* **THE TASK**
Please copy, word for word, the line that contains "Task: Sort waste" and every line after it through the end of the records, and nothing more.

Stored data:
-------------------------
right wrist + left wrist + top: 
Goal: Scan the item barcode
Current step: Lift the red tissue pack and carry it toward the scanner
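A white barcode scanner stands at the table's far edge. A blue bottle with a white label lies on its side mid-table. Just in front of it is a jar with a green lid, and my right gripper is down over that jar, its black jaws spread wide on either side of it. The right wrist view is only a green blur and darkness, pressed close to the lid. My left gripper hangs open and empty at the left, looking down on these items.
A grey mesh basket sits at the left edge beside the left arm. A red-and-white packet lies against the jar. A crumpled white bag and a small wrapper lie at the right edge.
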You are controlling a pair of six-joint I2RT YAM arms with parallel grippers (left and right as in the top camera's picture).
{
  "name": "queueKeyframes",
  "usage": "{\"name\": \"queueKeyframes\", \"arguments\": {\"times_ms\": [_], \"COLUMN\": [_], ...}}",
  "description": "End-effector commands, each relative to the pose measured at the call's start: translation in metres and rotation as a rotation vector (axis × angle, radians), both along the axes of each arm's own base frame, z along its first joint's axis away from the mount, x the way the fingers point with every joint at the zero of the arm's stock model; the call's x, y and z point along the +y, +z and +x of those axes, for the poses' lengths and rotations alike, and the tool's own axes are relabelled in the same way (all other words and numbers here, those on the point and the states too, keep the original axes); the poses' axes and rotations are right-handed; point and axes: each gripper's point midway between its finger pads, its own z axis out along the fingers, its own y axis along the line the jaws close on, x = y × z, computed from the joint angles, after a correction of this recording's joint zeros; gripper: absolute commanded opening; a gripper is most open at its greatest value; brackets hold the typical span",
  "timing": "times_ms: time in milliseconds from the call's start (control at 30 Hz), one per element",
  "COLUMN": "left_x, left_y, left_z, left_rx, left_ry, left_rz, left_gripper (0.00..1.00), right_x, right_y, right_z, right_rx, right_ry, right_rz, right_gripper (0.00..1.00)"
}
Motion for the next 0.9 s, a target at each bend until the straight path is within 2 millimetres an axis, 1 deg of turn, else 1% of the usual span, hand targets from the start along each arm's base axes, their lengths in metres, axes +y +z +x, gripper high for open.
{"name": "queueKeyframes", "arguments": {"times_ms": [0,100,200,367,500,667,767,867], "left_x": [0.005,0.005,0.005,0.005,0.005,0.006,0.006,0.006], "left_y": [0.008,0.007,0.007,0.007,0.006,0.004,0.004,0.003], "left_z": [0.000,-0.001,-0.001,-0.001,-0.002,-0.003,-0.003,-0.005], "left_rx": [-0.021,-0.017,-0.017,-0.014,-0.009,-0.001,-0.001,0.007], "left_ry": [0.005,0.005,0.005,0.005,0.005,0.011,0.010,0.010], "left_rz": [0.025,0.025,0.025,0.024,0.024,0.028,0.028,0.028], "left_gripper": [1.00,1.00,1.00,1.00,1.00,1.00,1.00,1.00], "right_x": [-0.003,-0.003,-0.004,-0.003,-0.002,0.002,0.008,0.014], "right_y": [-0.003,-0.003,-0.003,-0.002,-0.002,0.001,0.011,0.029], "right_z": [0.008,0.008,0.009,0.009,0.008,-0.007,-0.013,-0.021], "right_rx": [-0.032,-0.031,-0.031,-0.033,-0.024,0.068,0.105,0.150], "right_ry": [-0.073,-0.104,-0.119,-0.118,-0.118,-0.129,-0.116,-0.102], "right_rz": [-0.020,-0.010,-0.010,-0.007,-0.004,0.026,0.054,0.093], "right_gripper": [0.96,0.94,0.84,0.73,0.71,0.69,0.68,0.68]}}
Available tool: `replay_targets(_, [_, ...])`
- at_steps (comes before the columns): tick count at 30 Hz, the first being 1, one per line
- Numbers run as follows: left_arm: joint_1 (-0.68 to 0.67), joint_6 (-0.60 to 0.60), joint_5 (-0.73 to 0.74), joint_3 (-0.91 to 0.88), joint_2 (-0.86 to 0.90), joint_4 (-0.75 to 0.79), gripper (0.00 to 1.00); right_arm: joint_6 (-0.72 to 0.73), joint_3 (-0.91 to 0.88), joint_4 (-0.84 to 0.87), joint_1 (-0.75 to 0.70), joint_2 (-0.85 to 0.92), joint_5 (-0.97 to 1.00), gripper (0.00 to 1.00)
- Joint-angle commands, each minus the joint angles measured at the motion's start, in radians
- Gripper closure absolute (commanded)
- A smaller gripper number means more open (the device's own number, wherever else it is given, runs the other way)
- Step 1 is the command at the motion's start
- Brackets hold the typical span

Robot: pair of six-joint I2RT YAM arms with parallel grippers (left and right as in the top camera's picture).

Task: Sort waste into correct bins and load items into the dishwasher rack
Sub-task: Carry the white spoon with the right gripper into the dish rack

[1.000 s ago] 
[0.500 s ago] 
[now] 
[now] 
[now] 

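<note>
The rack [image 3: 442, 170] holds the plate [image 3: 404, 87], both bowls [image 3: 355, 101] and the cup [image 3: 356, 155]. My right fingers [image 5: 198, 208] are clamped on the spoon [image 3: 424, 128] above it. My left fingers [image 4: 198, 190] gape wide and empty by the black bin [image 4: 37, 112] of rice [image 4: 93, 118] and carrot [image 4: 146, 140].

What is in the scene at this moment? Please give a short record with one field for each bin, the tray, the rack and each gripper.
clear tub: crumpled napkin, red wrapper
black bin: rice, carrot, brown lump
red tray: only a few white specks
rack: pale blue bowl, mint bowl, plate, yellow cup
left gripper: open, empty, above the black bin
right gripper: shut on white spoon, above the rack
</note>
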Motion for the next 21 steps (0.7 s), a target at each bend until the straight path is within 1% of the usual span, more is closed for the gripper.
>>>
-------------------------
* **ANSWER**
Task: Sort waste into correct bins and load items into the dishwasher rack
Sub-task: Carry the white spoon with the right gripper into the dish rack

[1.000 s ago] 
[0.500 s ago] 
[now] 
[now] 
[now] 

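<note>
The rack [image 3: 442, 170] holds the plate [image 3: 404, 87], both bowls [image 3: 355, 101] and the cup [image 3: 356, 155]. My right fingers [image 5: 198, 208] are clamped on the spoon [image 3: 424, 128] above it. My left fingers [image 4: 198, 190] gape wide and empty by the black bin [image 4: 37, 112] of rice [image 4: 93, 118] and carrot [image 4: 146, 140].

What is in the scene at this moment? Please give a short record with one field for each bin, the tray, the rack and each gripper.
clear tub: crumpled napkin, red wrapper
black bin: rice, carrot, brown lump
red tray: only a few white specks
rack: pale blue bowl, mint bowl, plate, yellow cup
left gripper: open, empty, above the black bin
right gripper: shut on white spoon, above the rack
</note>
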Motion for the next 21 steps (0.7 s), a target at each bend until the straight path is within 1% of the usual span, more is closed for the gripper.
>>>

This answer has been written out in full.